Cresce comunque – e non solo in Europa – la preoccupazione che il conflitto si prolunghi. Lo ha ripetuto recentemente Vladimir Putin. Essa è giustificata, ma è difficile individuare una soluzione che ne renda possibile la fine. Una tregua d’armi, cioè un temporaneo “cessate il fuoco”, è improbabile. Faciliterebbe troppo Mosca, che deve addestrare i riservisti richiamati in servizio e riorganizzare le sue forze e la sua logistica. Una pace duratura è resa difficile dal fatto che l’aggressione russa all’Ucraina non ha mai, sin dal suo inizio, riguardato la sola Ucraina.
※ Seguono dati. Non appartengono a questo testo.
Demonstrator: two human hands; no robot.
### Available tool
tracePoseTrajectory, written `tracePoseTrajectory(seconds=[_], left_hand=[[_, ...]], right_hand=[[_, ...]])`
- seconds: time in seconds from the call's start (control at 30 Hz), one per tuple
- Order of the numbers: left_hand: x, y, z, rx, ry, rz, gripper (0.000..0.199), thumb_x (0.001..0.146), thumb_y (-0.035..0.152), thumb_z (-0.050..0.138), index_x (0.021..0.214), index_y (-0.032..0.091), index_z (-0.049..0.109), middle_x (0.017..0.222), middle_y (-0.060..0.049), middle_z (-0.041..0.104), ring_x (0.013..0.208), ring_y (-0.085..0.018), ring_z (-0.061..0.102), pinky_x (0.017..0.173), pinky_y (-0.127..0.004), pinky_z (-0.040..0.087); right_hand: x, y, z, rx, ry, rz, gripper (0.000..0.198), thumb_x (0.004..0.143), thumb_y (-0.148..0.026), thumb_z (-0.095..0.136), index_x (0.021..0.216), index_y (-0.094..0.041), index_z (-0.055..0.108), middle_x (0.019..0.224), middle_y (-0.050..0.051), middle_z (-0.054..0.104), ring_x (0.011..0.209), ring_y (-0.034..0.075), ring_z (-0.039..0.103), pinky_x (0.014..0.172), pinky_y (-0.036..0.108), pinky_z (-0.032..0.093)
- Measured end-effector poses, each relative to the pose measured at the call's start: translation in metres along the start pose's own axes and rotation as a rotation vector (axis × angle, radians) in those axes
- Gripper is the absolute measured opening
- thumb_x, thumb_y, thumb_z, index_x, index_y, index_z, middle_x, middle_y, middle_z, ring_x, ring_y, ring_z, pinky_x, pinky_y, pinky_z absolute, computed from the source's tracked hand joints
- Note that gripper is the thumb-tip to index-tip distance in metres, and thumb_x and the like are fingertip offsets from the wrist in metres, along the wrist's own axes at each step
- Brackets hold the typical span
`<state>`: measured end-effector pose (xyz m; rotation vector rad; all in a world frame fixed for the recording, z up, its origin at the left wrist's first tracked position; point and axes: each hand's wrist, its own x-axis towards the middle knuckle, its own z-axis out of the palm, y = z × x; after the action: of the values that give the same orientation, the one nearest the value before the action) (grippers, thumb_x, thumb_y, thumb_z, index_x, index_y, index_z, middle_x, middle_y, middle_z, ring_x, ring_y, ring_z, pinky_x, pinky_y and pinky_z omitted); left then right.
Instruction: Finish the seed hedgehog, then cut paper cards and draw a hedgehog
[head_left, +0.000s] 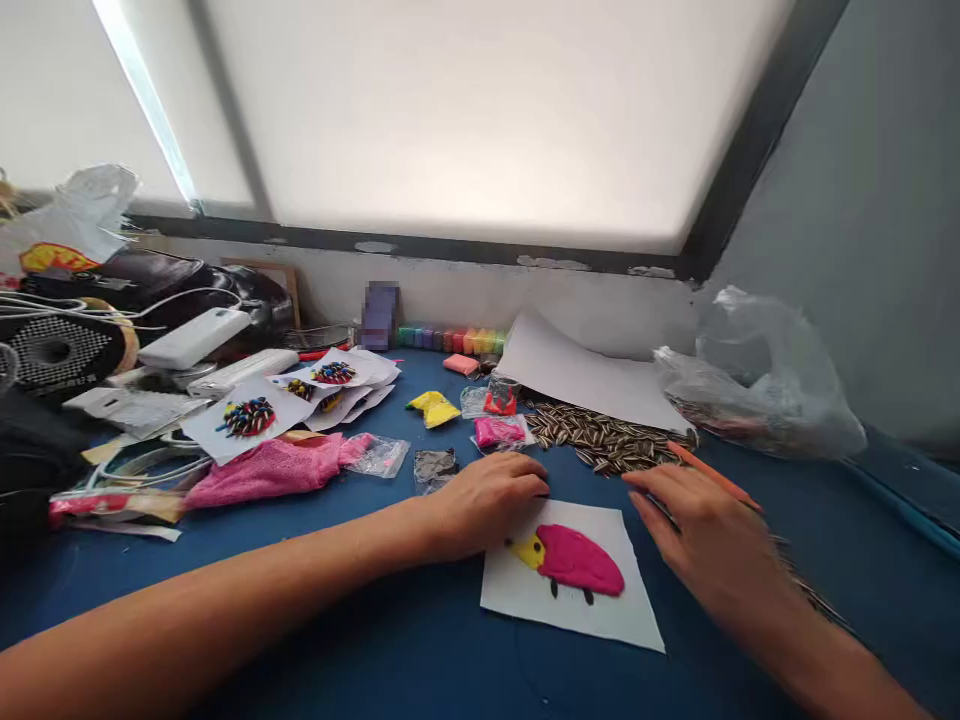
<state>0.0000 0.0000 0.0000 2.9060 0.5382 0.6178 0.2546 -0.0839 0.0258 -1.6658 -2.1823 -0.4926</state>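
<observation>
Blue table (375, 650) — clear packet (529, 432), pink clay (499, 431) inside

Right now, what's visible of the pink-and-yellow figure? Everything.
The figure lies flat on a white card: a clay-like pink body, domed in outline, and a yellow head tapering left, with a black eye and a dark tip. Two dark ovals sit along the body's lower edge. The left hand is close to the head; contact is unclear.

Left forearm (285, 582): slants inward
Left hand (491, 500): palm down, fingers curled
Right hand (709, 525): fingers bent, thumb near forefinger
</observation>
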Motion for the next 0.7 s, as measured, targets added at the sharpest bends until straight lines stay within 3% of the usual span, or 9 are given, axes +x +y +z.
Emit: tracePoseTrajectory(seconds=[0.13, 0.27, 0.4, 0.5, 0.7], left_hand=[[0.001, -0.001, 0.002, -0.014, 0.021, -0.013, 0.026, 0.091, 0.005, 0.051, 0.109, 0.013, 0.068, 0.122, -0.012, 0.068, 0.112, -0.023, 0.065, 0.099, -0.034, 0.052], [0.0, -0.001, 0.003, -0.023, 0.038, -0.013, 0.025, 0.093, 0.006, 0.051, 0.109, 0.013, 0.068, 0.121, -0.013, 0.068, 0.11, -0.023, 0.065, 0.097, -0.034, 0.053], [0.0, -0.001, 0.004, -0.02, 0.046, -0.019, 0.022, 0.096, 0.01, 0.05, 0.108, 0.014, 0.068, 0.121, -0.012, 0.068, 0.108, -0.022, 0.066, 0.094, -0.034, 0.053], [0.0, -0.002, 0.004, -0.026, 0.049, -0.012, 0.022, 0.097, 0.01, 0.049, 0.108, 0.014, 0.068, 0.121, -0.012, 0.068, 0.108, -0.022, 0.066, 0.095, -0.034, 0.053], [0.0, -0.003, 0.004, -0.031, 0.035, -0.006, 0.025, 0.092, 0.005, 0.052, 0.11, 0.011, 0.068, 0.122, -0.014, 0.067, 0.109, -0.023, 0.066, 0.097, -0.036, 0.054]], right_hand=[[0.021, 0.0, -0.003, -0.053, -0.118, 0.061, 0.022, 0.091, -0.019, 0.055, 0.094, -0.021, 0.076, 0.092, 0.006, 0.077, 0.087, 0.024, 0.073, 0.073, 0.034, 0.056], [0.041, -0.007, -0.001, -0.078, -0.205, 0.014, 0.02, 0.09, -0.016, 0.059, 0.095, -0.023, 0.077, 0.092, 0.005, 0.075, 0.09, 0.022, 0.07, 0.079, 0.033, 0.053], [0.053, -0.016, 0.003, -0.149, -0.285, -0.033, 0.019, 0.087, -0.01, 0.06, 0.08, -0.019, 0.075, 0.085, 0.009, 0.071, 0.083, 0.026, 0.067, 0.073, 0.037, 0.05], [0.055, -0.019, 0.006, -0.181, -0.312, -0.057, 0.025, 0.088, -0.006, 0.053, 0.074, -0.017, 0.071, 0.079, 0.01, 0.069, 0.077, 0.025, 0.065, 0.069, 0.037, 0.047], [0.047, -0.019, 0.003, -0.129, -0.269, -0.06, 0.024, 0.09, -0.004, 0.045, 0.082, -0.015, 0.065, 0.083, 0.012, 0.068, 0.081, 0.026, 0.064, 0.076, 0.038, 0.047]])
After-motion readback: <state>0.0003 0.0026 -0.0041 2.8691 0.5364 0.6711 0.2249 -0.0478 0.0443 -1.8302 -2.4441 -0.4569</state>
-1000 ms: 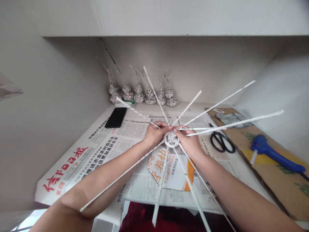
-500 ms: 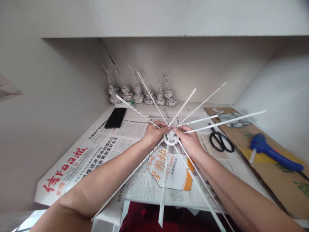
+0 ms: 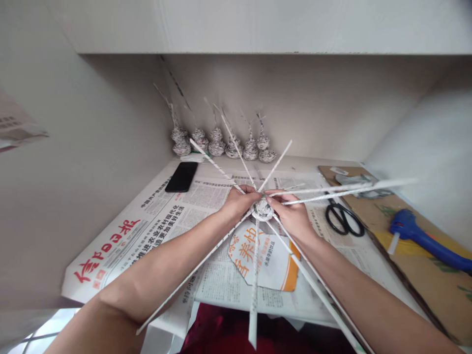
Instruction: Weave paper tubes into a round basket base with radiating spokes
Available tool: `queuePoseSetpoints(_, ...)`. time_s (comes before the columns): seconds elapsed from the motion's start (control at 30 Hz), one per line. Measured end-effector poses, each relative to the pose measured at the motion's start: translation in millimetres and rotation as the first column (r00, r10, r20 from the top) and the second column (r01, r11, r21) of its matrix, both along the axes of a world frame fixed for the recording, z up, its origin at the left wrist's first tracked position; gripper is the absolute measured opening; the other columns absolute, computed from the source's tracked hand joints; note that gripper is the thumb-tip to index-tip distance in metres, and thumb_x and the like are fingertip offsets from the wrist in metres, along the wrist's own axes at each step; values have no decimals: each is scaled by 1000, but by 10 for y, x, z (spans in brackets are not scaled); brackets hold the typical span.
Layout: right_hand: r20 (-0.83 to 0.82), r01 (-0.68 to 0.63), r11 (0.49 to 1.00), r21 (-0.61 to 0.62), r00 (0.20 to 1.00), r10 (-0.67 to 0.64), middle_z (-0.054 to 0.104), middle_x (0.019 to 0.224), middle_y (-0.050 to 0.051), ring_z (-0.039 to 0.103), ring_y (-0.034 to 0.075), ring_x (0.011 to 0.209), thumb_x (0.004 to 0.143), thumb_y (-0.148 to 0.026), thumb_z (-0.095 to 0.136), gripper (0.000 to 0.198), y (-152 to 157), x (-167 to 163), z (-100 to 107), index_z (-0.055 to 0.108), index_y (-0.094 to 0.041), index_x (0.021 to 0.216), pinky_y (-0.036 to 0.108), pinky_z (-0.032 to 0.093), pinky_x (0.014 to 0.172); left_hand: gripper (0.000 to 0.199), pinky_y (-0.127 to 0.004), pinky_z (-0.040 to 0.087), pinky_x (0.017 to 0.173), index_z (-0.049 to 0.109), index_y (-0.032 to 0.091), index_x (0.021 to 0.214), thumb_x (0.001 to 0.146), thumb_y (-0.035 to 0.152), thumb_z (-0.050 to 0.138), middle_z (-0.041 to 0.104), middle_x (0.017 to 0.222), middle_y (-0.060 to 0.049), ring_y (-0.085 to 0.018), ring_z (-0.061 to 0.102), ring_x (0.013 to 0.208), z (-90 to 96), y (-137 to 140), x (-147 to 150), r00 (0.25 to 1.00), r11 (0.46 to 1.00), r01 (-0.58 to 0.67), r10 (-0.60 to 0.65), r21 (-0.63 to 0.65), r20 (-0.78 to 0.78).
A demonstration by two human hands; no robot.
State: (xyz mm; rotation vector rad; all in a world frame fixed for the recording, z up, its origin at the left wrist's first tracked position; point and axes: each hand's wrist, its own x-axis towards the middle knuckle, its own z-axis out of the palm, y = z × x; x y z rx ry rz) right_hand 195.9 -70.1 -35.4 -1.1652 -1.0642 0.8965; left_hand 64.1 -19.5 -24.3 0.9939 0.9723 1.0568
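Between my two hands is a small round woven base (image 3: 262, 210) of rolled newspaper, with several long paper strips fanning out from it. My left hand (image 3: 239, 200) pinches the far left edge of the base, thumb on top, where a dark-striped strip (image 3: 214, 162) passes. Thumb and fingers of my right hand (image 3: 291, 209) are closed on a paper strip (image 3: 332, 190) at the far right edge. Other strips hang toward me, among them a wide white one (image 3: 254, 295). Below the base lies a cut piece of printed cardboard (image 3: 265, 260).
Newspaper (image 3: 121, 246) covers the table. A black phone (image 3: 182, 177) lies at the left, and several woven gourds (image 3: 217, 142) stand along the back wall. Black scissors (image 3: 342, 219) lie at the right, beside a cardboard sheet (image 3: 383, 231) bearing a blue glue gun (image 3: 424, 238).
A strip that pointed up to the far right has swung down to the right, near the strips by my right hand. The view has shifted slightly; both hands stay at the base.
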Motion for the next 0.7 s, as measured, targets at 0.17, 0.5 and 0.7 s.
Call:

Ha riguardato anche l’architettura del sistema di sicurezza europeo e, in senso più ampio ancora, le regole che governano l’ordine internazionale dalla pace di Westfalia. Mosca, infatti, contesta il principio della piena sovranità degli Stati che farebbero parte della sua “irrinunciabile” fascia di sicurezza. Essi non potrebbero scegliersi gli alleati che desiderano. Contesta poi il diritto dell’Ucraina di esistere e di conservare la sua integrità territoriale, peraltro garantita nel Memorandum di Budapest del 1994, nel quale Usa, Uk e Russia avevano riconosciuto le ragioni di Kiev, in cambio della sua cessione a Mosca del paio di migliaia di armi nucleari strategiche rimaste sul territorio ucraino. Resta infine sospeso il problema dell’identità stessa della Russia. Essa è sempre stata un impero multietnico, ma dovrebbe trasformarsi in uno Stato come tutti gli altri, ridimensionando tra l’altro il senso quasi mistico della sua missione universale, derivatole dall’Ortodossia e dai suoi legami con la politica. Un processo di pace non può quindi essere limitato all’Ucraina. Va allargato agli aspetti sopra ricordati. Per poterli risolvere, deve coinvolgere anche la Cina. La questione dovrebbe essere affrontata nella sua globalità nella Conferenza di Parigi del 13 dicembre. Essa dovrebbe anche approfondire il problema della dissociazione di molti Stati del Sud del mondo da quelli euro-atlantici, sintomo dell’esistenza di un profondo risentimento verso l’Occidente, forse accresciutosi per i ritardi degli aiuti di quest’ultimo ai primi per la lotta al Covid.

 

L’aggressione all’Ucraina è stata preceduta il 17 dicembre 2021 da una lettera del Cremlino agli Usa e alla Nato – in realtà da un ultimatum – con cui si intimava loro di ripristinare la situazione esistente nel maggio 1997, modificando gli accordi Solana-Primakov sul “Nato-Russia Founding Act”, minacciando in caso contrario un attacco all’Ucraina e ventilando anche un ricatto nucleare. Verosimilmente, le due lettere di Mosca erano finalizzate a una giustificazione dell’aggressione all’Ucraina, non ad un negoziato. Era un ultimatum non proposta. Conteneva, infatti, condizioni chiaramente inaccettabili. Malgrado ciò, l’Occidente si era dichiarato disponibile il 26 gennaio a un negoziato nel Consiglio Nato-Russia, sottolineando i punti che era possibile discutere e quali no.